Bernhard Rinner is a Full Professor and chair of pervasive computing at Klagenfurt University (Austria) where he is currently serving as Vice Dean of the Faculty of Technical Sciences.

He received both his PhD and MSc in Telematics from Graz University of Technology in 1996 and 1993, respectively. Before joining Klagenfurt he was with Graz University of Technology and held research positions at the Department of Computer Sciences at the University of Texas at Austin in 1995 and 1998/99. His current research interests include embedded computing, embedded video and computer vision, sensor networks and pervasive computing. He has authored and co-authored more than 100 papers for journals, conferences and workshops has led many research projects and has served as reviewer, program committee member, program chair and editor-in-chief.

Prof. Rinner has been co-founder and general chair of the ACM/IEEE International Conference on Distributed Smart Cameras and has served as chief editor of a special issue on this topic in The Proceedings of the IEEE. He is member of the IEEE, IFIP and TIV (Telematik Ingenieurverband).
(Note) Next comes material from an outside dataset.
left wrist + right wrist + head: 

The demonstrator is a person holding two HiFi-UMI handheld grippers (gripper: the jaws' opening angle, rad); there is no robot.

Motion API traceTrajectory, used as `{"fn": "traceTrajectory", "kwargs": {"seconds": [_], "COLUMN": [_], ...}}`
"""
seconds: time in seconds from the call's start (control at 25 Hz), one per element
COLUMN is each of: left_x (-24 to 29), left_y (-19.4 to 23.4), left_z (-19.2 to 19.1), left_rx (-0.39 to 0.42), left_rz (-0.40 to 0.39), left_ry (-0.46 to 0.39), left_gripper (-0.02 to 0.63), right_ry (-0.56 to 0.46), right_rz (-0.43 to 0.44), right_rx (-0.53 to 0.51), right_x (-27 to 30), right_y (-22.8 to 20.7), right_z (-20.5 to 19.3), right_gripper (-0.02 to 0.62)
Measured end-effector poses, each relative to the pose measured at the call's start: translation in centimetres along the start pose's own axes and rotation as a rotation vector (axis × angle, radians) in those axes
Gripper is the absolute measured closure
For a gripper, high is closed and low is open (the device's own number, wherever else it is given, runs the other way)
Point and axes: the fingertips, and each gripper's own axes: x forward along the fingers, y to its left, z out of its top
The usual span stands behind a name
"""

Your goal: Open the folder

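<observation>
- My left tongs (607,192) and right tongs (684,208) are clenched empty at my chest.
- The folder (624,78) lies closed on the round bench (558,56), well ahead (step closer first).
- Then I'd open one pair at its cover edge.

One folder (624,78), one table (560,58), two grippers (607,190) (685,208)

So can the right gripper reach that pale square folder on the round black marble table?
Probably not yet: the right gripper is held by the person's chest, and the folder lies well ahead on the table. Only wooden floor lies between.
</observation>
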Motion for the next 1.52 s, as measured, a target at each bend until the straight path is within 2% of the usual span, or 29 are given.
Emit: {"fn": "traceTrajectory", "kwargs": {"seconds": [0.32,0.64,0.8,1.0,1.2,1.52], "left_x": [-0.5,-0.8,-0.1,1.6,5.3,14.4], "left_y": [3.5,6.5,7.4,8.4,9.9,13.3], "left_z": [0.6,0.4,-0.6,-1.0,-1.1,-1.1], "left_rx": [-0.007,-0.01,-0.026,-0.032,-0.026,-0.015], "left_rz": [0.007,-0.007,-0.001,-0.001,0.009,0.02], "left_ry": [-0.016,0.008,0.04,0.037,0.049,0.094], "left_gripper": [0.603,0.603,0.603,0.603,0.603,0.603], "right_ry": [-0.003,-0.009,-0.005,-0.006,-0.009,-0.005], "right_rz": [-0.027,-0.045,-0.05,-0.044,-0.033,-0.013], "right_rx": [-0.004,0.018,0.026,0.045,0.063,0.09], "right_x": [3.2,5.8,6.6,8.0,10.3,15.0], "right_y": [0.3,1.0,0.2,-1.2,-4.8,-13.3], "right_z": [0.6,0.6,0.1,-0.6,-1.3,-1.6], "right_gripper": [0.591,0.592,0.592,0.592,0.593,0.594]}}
François Berry received his Masters and Doctoral degrees in Electrical Engineering from the University of Blaise Pascal in 1994 and 1999 respectively. His PhD was on visual servoing and robotics and was undertaken at LASMEA in Clermont-Ferrand. Since September 1999, he is currently “Maitre de Conférences” (Associate Professor) at the University of Blaise Pascal and is member of the Perception System and Robotics group (within GRAVIR, LASMEA–CNRS). He is researching smart cameras, active vision, embedded vision systems and hardware/software co-design algorithms.

He is in charge of a Masters in Microelectronics and current teaches VHDL, Microelectronics, Hardware considerations for Signal Processing, Vision sensors and computer architecture. He has authored and co-authored more than 40 papers for journals, conferences and workshops. He has also led several research projects (Robea, ANR, Euripides) and has served as a reviewer and a program committee member.

Dominique Ginhac received his PhD in electronics and image processing from University Blaise Pascal, Clermont-Ferrand, France, in 1999.

At LASMEA UMR CNRS 6602, his PhD works focused on parallel architectures for real time image processing. In 2000, he became associate professor at the University of Burgundy, France and member of LE2I UMR CNRS 5158 ( Laboratory of Electronic, Computing and Imaging Sciences). Since 2009, he is full professor in LE2I. His main research topics are image acquisition and embedded image processing on CMOS VLSI chips.

Joel Falcou received his master’s and doctoral degrees in electrical engineering from University Blaise Pascal, Clermont-Ferrand in 2003 and 2006. He completed a PhD on tools and parallel architectures for real time image processing and computer vision at LASMEA in Clermont-Ferrand.

Since September 2008, he is an assistant professor at the University Paris-Sud and researcher at the Laboratoire de Recherche d'Informatique in Orsay. His work focus on investigating high-level programming models for parallel architecture (present and future) and to provide efficient implementation of such model using high-performance language features like generative programming in general and meta-programming in particular.